A Cuban Girl’s Guide to Tea and Tomorrow
Laura Taylor Namey
Lila had plans. Finish school, take over the bakery with her grandmother, employ her best friend to support her through college and maybe get married to the love of her life. Unfortunately she can only do one of these things for certain – suddenly the rest of her life is in upheaval and she’s shipped off to England.
I found it fascinating how much freedom Lila had! My parents would never consider sending me overseas like that to deal with a problem (in fact, they made sure I wouldn’t be equipped to do that). I can’t really imagine managing a kitchen at 18 either, but I guess it’s what you are used to. I totally saw where this novel was going, and I was perfectly happy to go there. I wanted a soft, casual read on vacation that I could drop out of at any time.
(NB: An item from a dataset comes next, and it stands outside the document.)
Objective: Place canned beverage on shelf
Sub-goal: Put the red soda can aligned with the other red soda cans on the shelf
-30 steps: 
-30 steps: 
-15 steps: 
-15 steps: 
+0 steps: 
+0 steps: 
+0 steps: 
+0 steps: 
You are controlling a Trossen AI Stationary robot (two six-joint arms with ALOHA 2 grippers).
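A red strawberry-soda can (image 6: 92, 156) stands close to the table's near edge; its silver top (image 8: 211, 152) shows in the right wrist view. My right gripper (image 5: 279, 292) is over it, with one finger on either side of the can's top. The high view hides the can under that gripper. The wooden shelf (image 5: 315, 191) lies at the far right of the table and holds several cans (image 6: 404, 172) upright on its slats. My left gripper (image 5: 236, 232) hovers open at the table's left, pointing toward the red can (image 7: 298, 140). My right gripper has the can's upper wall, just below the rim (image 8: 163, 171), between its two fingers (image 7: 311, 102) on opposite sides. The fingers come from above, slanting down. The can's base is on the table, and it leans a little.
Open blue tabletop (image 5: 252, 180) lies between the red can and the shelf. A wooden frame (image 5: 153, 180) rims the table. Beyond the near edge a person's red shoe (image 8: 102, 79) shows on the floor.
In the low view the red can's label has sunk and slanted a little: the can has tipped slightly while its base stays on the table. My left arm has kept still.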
What this book also does quite well is validate creativity in baking. Sure, Lila knows her stuff well enough to out-cook the resident baker, but she knows that she has more to learn. Trades are a legitimate job choice, and I’m happy to see it being promoted here. I’m not sure what this would look like in Australia though. The restaurant industry can be very tough, particularly in the aftermath of COVID-19.
The way that Lila literally ran to deal with her feelings was quite novel. I feel like most of the time someone takes up running to be thinner, or just because they like it. Lila does state she enjoys it, but running past the point of being sick is something else. Not to mention dragging her friends in to run with her!
I enjoyed this novel as a light 3-star-worthy read. I read it as an eBook, which doesn’t help the story to stick in my head though (several months later anyway…). Highly recommended for anyone who likes a baking vibe to their fiction (eg. Caramel Hearts).